Archibald allora capì: non ricordava precisamente il suo nome completo, ma veniva chiamato "Insuperabile", perché si diceva che non avesse mai preso neppure un goal in tutta la sua carriera.
In realtà tutti sapevano perfettamente che aveva già incassato parecchie reti, ma i commentatori sportivi fingevano sempre di scordarseli, e così questa nomea di portiere imbattibile si era consolidata nel tempo.
Allora ricordò quello che gli aveva detto il compagno di stanza, nel ritiro pre-campionato:
”Tieni a mente di non segnare mai all’Insuperabile: sarebbe solo tempo perso, e poi te la farebbe pagare cara…”
Archibald quel giorno ci aveva riso su, pensando di aver capito male la nuova lingua che stava imparando, oppure che potesse essere uno strano scherzo.

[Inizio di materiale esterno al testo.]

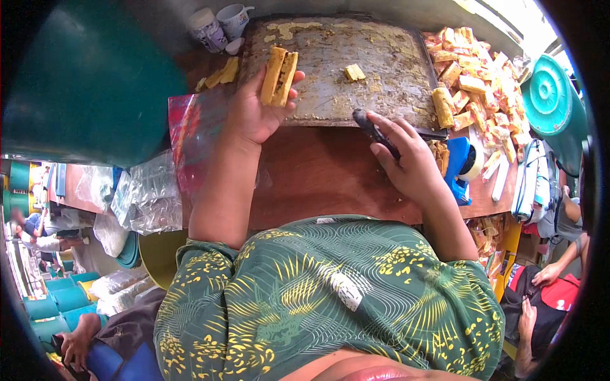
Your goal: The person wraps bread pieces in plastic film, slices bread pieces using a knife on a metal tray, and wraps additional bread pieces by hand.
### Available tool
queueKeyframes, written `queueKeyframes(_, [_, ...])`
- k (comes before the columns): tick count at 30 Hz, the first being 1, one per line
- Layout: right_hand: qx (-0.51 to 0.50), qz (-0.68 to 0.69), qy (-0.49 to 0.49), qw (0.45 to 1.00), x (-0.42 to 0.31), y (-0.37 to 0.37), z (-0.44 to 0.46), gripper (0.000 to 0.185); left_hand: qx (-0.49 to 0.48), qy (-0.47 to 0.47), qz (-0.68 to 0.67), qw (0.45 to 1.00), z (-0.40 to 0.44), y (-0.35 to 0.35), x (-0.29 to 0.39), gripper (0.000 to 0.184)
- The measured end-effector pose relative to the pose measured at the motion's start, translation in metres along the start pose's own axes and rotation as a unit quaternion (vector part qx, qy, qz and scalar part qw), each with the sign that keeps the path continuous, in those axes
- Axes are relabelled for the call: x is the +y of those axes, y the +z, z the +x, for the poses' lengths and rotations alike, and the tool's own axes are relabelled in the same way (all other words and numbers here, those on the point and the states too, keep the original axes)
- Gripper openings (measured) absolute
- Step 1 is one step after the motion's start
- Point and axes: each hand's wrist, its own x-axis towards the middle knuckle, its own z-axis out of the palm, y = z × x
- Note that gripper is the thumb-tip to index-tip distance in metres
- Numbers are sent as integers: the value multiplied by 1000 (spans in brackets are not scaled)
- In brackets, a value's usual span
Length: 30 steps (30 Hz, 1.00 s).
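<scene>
My left hand (253,114) is raised at the tray's near left edge, its fingers closed around golden-brown pastry bars (279,77) standing side by side, with a dark line between them. Over the near right edge, my right hand (406,149) grips a dark, slim tool (375,130); its kind is partly hidden by the fingers. Beneath and beyond both hands lies a worn metal tray (330,54) strewn with crumbs. A small yellow pastry piece (355,72) rests on it, apart from either hand.
Many wrapped pastry bars (473,82) are heaped right of the tray. A blue tape dispenser (459,168) stands near my right wrist. Cups (233,22) sit at the back left, plastic bags (149,197) at left. A green bin (553,95) stands right. Other people are at both sides.
</scene>
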Motion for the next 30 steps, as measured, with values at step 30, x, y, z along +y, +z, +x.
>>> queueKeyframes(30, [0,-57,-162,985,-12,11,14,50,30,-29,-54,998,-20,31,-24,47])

Ma ora non ne era più tanto sicuro…
Alcuni giocatori della squadra avversaria (più D’Alamo, il fantasista tanto acclamato dal presidente dei Boots) ora avevano circondato il guardalinee, per convincerlo ad alzare finalmente la bandierina. L’uomo vestito di nero sembrava indeciso, ma – almeno per ora – la teneva ancora inclinata verso il terreno erboso.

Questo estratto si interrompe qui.